*EXERCISE REQUIREMENTS*
Below are lines of data; restate word for word those running from the line containing "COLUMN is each" to the line containing "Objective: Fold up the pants", inclusive, and no others.

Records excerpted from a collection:
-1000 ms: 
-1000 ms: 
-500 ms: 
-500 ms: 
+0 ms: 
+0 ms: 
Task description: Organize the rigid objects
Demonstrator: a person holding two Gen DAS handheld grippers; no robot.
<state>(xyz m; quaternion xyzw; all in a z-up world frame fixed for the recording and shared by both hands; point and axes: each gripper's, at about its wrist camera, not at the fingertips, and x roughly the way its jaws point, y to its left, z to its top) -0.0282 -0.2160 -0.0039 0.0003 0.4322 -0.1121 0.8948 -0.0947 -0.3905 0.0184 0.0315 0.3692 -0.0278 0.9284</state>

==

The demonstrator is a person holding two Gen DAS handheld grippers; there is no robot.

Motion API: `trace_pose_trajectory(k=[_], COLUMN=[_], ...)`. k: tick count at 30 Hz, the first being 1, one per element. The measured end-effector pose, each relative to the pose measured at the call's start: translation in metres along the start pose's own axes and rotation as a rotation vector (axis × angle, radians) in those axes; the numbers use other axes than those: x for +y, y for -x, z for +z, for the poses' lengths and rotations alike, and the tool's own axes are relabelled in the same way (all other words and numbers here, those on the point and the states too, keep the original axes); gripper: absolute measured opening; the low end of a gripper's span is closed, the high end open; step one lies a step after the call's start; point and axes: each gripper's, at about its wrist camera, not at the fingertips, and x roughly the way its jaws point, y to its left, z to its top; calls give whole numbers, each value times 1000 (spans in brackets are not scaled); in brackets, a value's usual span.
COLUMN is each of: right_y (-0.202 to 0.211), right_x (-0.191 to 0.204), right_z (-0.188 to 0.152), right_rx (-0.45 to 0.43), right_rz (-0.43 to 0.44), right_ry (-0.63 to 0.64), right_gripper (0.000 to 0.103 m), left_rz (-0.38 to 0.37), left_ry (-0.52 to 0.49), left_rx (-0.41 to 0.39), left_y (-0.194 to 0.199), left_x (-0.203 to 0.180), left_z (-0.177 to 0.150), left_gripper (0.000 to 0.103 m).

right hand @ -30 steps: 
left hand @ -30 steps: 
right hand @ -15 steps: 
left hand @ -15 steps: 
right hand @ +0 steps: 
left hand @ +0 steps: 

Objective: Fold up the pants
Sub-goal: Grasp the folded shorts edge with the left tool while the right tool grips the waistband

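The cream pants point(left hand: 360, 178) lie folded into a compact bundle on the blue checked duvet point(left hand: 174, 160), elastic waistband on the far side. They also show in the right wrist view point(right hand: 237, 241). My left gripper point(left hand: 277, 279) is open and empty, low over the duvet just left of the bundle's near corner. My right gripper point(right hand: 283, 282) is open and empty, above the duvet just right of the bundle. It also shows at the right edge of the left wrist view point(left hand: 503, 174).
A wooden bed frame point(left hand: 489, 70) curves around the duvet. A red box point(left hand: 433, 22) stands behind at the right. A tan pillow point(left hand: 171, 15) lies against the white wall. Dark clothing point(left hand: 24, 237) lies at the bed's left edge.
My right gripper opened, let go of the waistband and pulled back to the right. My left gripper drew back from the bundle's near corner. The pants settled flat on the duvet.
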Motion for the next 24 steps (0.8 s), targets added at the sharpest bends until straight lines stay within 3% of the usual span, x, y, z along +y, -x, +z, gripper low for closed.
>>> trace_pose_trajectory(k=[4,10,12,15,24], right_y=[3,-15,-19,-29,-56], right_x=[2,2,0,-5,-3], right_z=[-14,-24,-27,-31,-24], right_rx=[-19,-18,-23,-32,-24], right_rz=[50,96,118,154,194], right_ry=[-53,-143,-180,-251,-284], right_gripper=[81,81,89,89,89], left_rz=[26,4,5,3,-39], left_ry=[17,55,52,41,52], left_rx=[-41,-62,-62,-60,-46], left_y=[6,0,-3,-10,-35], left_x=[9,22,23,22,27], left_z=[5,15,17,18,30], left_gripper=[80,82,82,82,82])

*ANSWER TO THIS TASK*
COLUMN is each of: right_y (-0.202 to 0.211), right_x (-0.191 to 0.204), right_z (-0.188 to 0.152), right_rx (-0.45 to 0.43), right_rz (-0.43 to 0.44), right_ry (-0.63 to 0.64), right_gripper (0.000 to 0.103 m), left_rz (-0.38 to 0.37), left_ry (-0.52 to 0.49), left_rx (-0.41 to 0.39), left_y (-0.194 to 0.199), left_x (-0.203 to 0.180), left_z (-0.177 to 0.150), left_gripper (0.000 to 0.103 m).

right hand @ -30 steps: 
left hand @ -30 steps: 
right hand @ -15 steps: 
left hand @ -15 steps: 
right hand @ +0 steps: 
left hand @ +0 steps: 

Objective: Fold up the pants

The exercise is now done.